How to use Service Accounts via the IaaS-API

About Service Accounts

Service Accounts allow you to access the whole STACKIT API programmatically. The IaaS-API allows attaching service accounts to servers which makes them available inside the VM. Accessing serviceaccounts inside a VM is possible through the metadata API on the well-known url http://169.254.169.254/stackit/v1/service-accounts. A service account is referenced by its service account mail which is globally unique.

The URL http://169.254.169.254/stackit/v1/service-accounts is part of the Server Metadata API and is only reachable from within a Server.

Creating Service Accounts

Service accounts can be created in the portal, the service account API or the STACKIT CLI.

Creating a Service Account with the STACKIT CLI

stackit service-account create --name <NAME>

Be sure to give the service account the correct permissions or roles for the intended tasks.

Connecting Service Accounts to Servers

The IaaS-API allows to attach or detach Service Accounts on already running servers or adding service accounts on creation of a server.

List Service Accounts of a Server

stackit curl https://iaas.api.eu01.stackit.cloud/v1/projects/{projectId}/servers/{serverId}/service-accounts

Attach a Service Account to a Server

stackit curl -X PUT https://iaas.api.eu01.stackit.cloud/v1/projects/{projectId}/servers/{serverId}/service-accounts/{serviceAccountMail}

Detach a Service Account from a Server

stackit curl -X DELETE https://iaas.api.eu01.stackit.cloud/v1/projects/{projectId}/servers/{serverId}/service-accounts/{serviceAccountMail}

Creating a Server with a Service Account

stackit server create --service-account-emails my-svc-acc@sa.stackit.cloud --name server1 --machine-type g1.1 [...]

Using Service Accounts inside a Server

After attaching the service account to a server it can immediately be used.
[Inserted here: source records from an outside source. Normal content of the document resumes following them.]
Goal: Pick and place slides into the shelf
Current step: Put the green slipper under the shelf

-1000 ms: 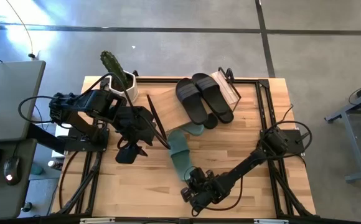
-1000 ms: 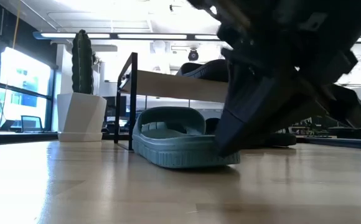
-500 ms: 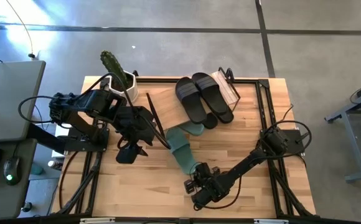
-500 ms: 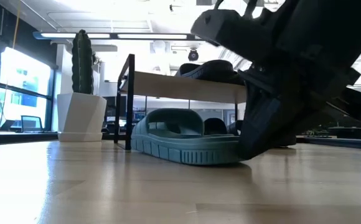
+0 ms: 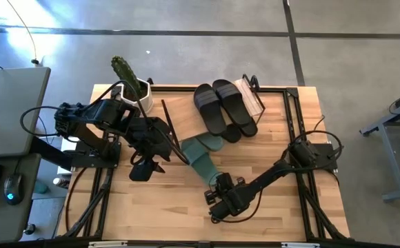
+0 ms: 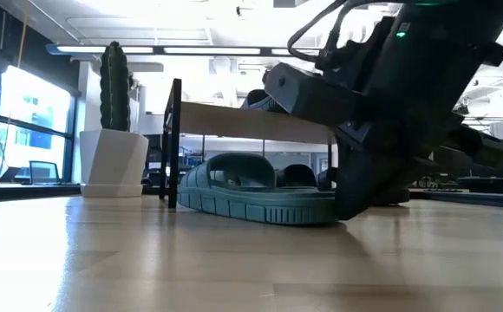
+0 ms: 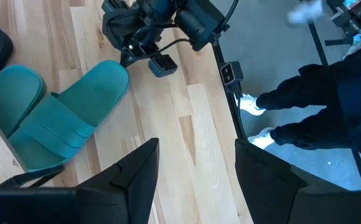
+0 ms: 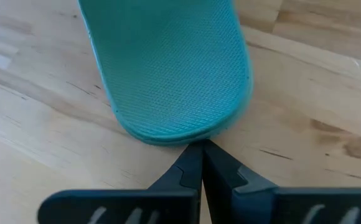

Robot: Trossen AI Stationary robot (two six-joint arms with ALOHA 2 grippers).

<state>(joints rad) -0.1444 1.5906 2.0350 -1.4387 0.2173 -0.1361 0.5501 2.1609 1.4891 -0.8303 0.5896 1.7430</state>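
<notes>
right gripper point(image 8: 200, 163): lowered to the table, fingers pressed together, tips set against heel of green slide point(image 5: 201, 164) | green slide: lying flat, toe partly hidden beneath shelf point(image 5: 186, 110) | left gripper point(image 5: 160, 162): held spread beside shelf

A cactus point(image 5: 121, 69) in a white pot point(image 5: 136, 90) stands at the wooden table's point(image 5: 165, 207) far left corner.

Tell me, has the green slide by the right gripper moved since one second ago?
Yes. The green slide, pushed at its heel by the shut right gripper, has slid toward the shelf and the other green slide.
</notes>
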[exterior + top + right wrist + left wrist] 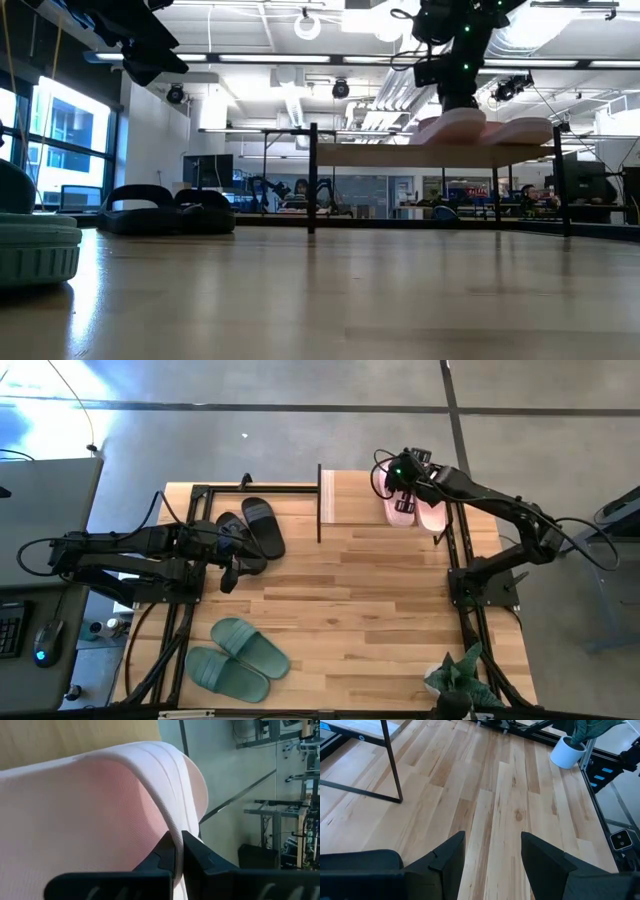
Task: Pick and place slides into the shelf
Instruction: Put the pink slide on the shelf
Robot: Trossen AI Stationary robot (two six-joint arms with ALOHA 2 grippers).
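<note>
Black slides [252, 530] and green slides [238, 658] lie off the shelf [350, 498].

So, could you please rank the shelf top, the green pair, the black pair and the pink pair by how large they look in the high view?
1. Shelf top
2. Green pair
3. Black pair, partly hidden by the left arm
4. Pink pair, partly hidden by the right arm

No text, label, brand, number or sign can be read in any of the views. The slides, the shelf and the worktop carry no markings that show, and the screens and equipment in the room behind are too small and blurred to make out any writing.
</note>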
The token of the service account is available through the server-local metadata API at http://169.254.169.254/stackit/v1/service-accounts.

Creating a short-lived token

Listing attached Service Accounts

curl http://169.254.169.254/stackit/v1/service-accounts

A token can be created and retrieved by calling the /token path.

Creating a Service Account Token

curl http://169.254.169.254/stackit/v1/service-accounts/<SERVICEACCOUNTMAIL>/token

Tokens have short lifetime and must be renewed regularly by retrieving a new token from this URL.

Usage with STACKIT CLI

To follow this example install the STACKIT CLI.

1. First we need to authenticate with the token
   Authenticate with the Token

stackit auth activate-service-account --service-account-token <TOKEN>

2. Then we can use the client as usual as the service account permissions allow.